(What is expected): Each record beneath this sentence is to be transcribed exactly as it reads.
BEGIN
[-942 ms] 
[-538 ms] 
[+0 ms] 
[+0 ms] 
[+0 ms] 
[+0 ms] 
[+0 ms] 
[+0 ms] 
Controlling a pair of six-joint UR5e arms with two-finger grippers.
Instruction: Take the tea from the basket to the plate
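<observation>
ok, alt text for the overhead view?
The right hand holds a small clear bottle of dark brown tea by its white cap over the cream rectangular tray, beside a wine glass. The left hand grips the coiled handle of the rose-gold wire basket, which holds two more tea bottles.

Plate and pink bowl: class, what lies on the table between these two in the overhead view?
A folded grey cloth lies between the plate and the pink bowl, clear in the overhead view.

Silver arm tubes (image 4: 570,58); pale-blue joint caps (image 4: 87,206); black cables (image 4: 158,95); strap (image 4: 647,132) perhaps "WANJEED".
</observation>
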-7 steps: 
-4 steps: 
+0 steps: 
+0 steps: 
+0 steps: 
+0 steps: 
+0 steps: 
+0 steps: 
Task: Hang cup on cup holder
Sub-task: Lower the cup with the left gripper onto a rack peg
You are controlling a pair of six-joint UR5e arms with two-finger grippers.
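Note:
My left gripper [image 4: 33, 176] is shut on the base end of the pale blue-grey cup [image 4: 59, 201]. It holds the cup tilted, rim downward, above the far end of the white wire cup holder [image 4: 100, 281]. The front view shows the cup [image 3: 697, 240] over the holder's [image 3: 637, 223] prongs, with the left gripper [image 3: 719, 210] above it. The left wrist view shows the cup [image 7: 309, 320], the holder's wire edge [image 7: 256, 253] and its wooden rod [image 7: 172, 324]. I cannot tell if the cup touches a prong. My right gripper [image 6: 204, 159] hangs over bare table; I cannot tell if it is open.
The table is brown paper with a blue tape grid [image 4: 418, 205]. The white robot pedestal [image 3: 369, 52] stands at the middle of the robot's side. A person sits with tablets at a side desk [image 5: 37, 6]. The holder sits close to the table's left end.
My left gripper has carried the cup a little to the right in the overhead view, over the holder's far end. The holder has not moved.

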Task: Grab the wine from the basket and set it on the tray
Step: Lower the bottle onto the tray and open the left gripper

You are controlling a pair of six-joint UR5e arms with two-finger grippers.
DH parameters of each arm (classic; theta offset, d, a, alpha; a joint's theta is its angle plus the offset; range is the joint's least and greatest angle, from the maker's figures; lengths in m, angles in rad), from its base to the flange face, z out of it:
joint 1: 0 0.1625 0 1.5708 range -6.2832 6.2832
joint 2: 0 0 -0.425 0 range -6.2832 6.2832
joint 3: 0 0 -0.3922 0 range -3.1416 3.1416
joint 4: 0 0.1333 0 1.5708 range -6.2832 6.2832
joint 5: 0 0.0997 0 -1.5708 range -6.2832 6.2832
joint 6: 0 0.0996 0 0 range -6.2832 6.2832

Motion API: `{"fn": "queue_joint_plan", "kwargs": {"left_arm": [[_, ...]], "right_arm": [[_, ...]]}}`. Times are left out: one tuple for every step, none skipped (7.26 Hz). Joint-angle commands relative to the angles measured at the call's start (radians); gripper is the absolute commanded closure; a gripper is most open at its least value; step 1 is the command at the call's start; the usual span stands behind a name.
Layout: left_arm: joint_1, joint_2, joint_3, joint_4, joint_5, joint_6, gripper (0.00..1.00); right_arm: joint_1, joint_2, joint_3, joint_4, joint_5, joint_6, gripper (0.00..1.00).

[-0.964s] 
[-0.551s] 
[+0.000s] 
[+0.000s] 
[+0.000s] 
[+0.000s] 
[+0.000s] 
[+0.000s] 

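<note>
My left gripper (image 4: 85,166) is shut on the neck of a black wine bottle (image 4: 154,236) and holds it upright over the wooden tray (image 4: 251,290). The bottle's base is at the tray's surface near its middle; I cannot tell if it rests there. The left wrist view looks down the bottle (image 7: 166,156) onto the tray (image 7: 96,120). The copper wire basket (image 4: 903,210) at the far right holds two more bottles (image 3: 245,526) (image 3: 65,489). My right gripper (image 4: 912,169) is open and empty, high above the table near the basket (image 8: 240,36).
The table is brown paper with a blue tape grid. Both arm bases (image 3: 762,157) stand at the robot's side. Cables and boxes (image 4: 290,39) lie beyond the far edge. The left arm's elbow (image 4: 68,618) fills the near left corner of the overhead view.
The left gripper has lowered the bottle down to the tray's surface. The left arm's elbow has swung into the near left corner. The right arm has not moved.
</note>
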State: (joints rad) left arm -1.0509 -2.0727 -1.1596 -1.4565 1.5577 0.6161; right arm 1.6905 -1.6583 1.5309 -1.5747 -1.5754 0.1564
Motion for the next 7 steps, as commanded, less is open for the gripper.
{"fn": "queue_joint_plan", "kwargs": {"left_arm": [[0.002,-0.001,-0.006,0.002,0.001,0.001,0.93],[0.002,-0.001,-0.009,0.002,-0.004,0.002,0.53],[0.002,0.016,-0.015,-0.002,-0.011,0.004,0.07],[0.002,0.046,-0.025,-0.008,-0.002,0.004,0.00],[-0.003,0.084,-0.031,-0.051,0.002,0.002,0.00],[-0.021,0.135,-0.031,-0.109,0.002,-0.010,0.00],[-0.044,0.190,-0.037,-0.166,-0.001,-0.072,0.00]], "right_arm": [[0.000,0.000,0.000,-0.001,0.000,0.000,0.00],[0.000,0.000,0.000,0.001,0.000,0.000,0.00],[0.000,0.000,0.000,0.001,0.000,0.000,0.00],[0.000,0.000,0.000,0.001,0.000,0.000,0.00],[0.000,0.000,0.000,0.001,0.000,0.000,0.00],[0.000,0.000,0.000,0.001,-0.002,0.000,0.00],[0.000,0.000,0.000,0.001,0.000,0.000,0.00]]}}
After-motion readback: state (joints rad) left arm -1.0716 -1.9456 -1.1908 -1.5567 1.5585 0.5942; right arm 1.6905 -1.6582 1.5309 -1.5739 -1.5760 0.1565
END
(Task solution):
[-942 ms] 
[-538 ms] 
[+0 ms] 
[+0 ms] 
[+0 ms] 
[+0 ms] 
[+0 ms] 
[+0 ms] 
Controlling a pair of six-joint UR5e arms with two-finger grippers.
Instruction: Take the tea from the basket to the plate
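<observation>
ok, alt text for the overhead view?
The right hand holds a small clear bottle of dark brown tea by its white cap over the cream rectangular tray, beside a wine glass. The left hand grips the coiled handle of the rose-gold wire basket, which holds two more tea bottles.

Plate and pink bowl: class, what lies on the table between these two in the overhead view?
A folded grey cloth lies between the plate and the pink bowl, clear in the overhead view.

Silver arm tubes (image 4: 570,58); pale-blue joint caps (image 4: 87,206); black cables (image 4: 158,95); strap (image 4: 647,132) perhaps "WANJEED".
</observation>
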-7 steps: 
-4 steps: 
+0 steps: 
+0 steps: 
+0 steps: 
+0 steps: 
+0 steps: 
+0 steps: 
Task: Hang cup on cup holder
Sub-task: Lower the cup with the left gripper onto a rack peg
You are controlling a pair of six-joint UR5e arms with two-finger grippers.
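Note:
My left gripper [image 4: 33, 176] is shut on the base end of the pale blue-grey cup [image 4: 59, 201]. It holds the cup tilted, rim downward, above the far end of the white wire cup holder [image 4: 100, 281]. The front view shows the cup [image 3: 697, 240] over the holder's [image 3: 637, 223] prongs, with the left gripper [image 3: 719, 210] above it. The left wrist view shows the cup [image 7: 309, 320], the holder's wire edge [image 7: 256, 253] and its wooden rod [image 7: 172, 324]. I cannot tell if the cup touches a prong. My right gripper [image 6: 204, 159] hangs over bare table; I cannot tell if it is open.
The table is brown paper with a blue tape grid [image 4: 418, 205]. The white robot pedestal [image 3: 369, 52] stands at the middle of the robot's side. A person sits with tablets at a side desk [image 5: 37, 6]. The holder sits close to the table's left end.
My left gripper has carried the cup a little to the right in the overhead view, over the holder's far end. The holder has not moved.
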
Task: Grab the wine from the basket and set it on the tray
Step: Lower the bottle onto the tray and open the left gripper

You are controlling a pair of six-joint UR5e arms with two-finger grippers.
DH parameters of each arm (classic; theta offset, d, a, alpha; a joint's theta is its angle plus the offset; range is the joint's least and greatest angle, from the maker's figures; lengths in m, angles in rad), from its base to the flange face, z out of it:
joint 1: 0 0.1625 0 1.5708 range -6.2832 6.2832
joint 2: 0 0 -0.425 0 range -6.2832 6.2832
joint 3: 0 0 -0.3922 0 range -3.1416 3.1416
joint 4: 0 0.1333 0 1.5708 range -6.2832 6.2832
joint 5: 0 0.0997 0 -1.5708 range -6.2832 6.2832
joint 6: 0 0.0996 0 0 range -6.2832 6.2832

Motion API: `{"fn": "queue_joint_plan", "kwargs": {"left_arm": [[_, ...]], "right_arm": [[_, ...]]}}`. Times are left out: one tuple for every step, none skipped (7.26 Hz). Joint-angle commands relative to the angles measured at the call's start (radians); gripper is the absolute commanded closure; a gripper is most open at its least value; step 1 is the command at the call's start; the usual span stands behind a name.
Layout: left_arm: joint_1, joint_2, joint_3, joint_4, joint_5, joint_6, gripper (0.00..1.00); right_arm: joint_1, joint_2, joint_3, joint_4, joint_5, joint_6, gripper (0.00..1.00).

[-0.964s] 
[-0.551s] 
[+0.000s] 
[+0.000s] 
[+0.000s] 
[+0.000s] 
[+0.000s] 
[+0.000s] 

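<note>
My left gripper (image 4: 85,166) is shut on the neck of a black wine bottle (image 4: 154,236) and holds it upright over the wooden tray (image 4: 251,290). The bottle's base is at the tray's surface near its middle; I cannot tell if it rests there. The left wrist view looks down the bottle (image 7: 166,156) onto the tray (image 7: 96,120). The copper wire basket (image 4: 903,210) at the far right holds two more bottles (image 3: 245,526) (image 3: 65,489). My right gripper (image 4: 912,169) is open and empty, high above the table near the basket (image 8: 240,36).
The table is brown paper with a blue tape grid. Both arm bases (image 3: 762,157) stand at the robot's side. Cables and boxes (image 4: 290,39) lie beyond the far edge. The left arm's elbow (image 4: 68,618) fills the near left corner of the overhead view.
The left gripper has lowered the bottle down to the tray's surface. The left arm's elbow has swung into the near left corner. The right arm has not moved.
</note>
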State: (joints rad) left arm -1.0509 -2.0727 -1.1596 -1.4565 1.5577 0.6161; right arm 1.6905 -1.6583 1.5309 -1.5747 -1.5754 0.1564
Motion for the next 7 steps, as commanded, less is open for the gripper.
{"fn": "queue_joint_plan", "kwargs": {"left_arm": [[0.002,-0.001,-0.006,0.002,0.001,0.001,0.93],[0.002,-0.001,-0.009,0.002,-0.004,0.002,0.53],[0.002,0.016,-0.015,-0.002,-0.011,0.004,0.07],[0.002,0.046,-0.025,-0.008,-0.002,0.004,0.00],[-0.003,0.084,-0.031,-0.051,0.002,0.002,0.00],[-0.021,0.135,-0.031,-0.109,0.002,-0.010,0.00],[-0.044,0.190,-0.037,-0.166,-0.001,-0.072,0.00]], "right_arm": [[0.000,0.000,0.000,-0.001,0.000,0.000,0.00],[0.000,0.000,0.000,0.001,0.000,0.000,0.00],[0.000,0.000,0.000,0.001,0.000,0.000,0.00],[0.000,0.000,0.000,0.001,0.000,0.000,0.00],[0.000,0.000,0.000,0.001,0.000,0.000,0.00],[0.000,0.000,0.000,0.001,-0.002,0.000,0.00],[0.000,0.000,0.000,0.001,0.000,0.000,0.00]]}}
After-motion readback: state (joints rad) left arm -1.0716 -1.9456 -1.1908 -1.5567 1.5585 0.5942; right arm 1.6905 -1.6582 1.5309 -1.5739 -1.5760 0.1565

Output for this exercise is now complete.